SUPPLIED MATERIAL -
==*==
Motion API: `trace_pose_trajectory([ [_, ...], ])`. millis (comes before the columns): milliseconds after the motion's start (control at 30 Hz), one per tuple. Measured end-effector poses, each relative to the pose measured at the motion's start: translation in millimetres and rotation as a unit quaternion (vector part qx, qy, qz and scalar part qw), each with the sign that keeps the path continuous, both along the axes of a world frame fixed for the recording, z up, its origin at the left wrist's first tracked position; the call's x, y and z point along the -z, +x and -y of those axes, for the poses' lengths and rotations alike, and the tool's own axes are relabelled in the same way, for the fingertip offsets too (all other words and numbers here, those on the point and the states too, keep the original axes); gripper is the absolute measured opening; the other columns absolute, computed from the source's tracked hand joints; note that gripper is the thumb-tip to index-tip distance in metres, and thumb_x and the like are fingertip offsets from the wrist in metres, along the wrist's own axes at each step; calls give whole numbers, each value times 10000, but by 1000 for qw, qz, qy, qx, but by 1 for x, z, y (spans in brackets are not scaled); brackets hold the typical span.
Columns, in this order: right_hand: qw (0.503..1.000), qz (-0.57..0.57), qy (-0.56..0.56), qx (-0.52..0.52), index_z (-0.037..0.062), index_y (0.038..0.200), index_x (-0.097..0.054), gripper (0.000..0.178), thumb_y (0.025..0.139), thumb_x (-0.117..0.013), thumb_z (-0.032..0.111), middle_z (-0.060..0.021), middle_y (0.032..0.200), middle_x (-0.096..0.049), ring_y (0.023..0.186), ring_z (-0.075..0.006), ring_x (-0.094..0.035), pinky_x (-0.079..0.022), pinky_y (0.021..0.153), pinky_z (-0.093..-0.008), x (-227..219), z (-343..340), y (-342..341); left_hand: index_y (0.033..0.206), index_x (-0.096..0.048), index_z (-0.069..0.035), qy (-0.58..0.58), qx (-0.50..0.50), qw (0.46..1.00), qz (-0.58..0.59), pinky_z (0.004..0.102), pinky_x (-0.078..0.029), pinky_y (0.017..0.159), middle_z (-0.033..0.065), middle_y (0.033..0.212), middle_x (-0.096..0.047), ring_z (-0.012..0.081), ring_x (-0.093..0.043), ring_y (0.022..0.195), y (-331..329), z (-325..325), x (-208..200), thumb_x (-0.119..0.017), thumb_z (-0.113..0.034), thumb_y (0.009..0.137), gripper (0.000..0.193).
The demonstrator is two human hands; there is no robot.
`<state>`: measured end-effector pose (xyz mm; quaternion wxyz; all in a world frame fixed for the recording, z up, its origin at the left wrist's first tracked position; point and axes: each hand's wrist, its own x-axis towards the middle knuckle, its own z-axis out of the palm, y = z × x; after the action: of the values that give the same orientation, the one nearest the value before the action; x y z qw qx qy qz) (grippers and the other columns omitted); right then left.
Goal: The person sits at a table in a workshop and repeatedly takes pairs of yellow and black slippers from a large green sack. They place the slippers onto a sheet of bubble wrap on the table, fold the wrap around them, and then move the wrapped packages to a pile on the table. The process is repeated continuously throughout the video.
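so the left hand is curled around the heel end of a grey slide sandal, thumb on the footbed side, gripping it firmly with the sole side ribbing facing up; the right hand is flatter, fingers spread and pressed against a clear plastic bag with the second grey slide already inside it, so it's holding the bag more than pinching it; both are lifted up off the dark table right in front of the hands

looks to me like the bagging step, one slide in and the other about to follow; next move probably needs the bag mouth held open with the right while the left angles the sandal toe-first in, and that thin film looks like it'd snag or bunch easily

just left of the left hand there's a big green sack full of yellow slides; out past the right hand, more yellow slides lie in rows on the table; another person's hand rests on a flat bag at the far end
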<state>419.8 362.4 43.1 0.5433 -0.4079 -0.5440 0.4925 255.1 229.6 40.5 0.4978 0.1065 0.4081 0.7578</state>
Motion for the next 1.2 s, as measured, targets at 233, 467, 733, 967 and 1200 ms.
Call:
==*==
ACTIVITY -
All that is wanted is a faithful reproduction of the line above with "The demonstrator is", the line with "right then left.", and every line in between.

OUTPUT FOR THIS TASK -
The demonstrator is two human hands; there is no robot.
`<state>`: measured end-effector pose (xyz mm; quaternion wxyz; all in a world frame fixed for the recording, z up, its origin at the left wrist's first tracked position; point and axes: each hand's wrist, its own x-axis towards the middle knuckle, its own z-axis out of the palm, y = z × x; after the action: of the values that give the same orientation, the one nearest the value before the action; x y z qw qx qy qz) (grippers and the other columns omitted); right then left.

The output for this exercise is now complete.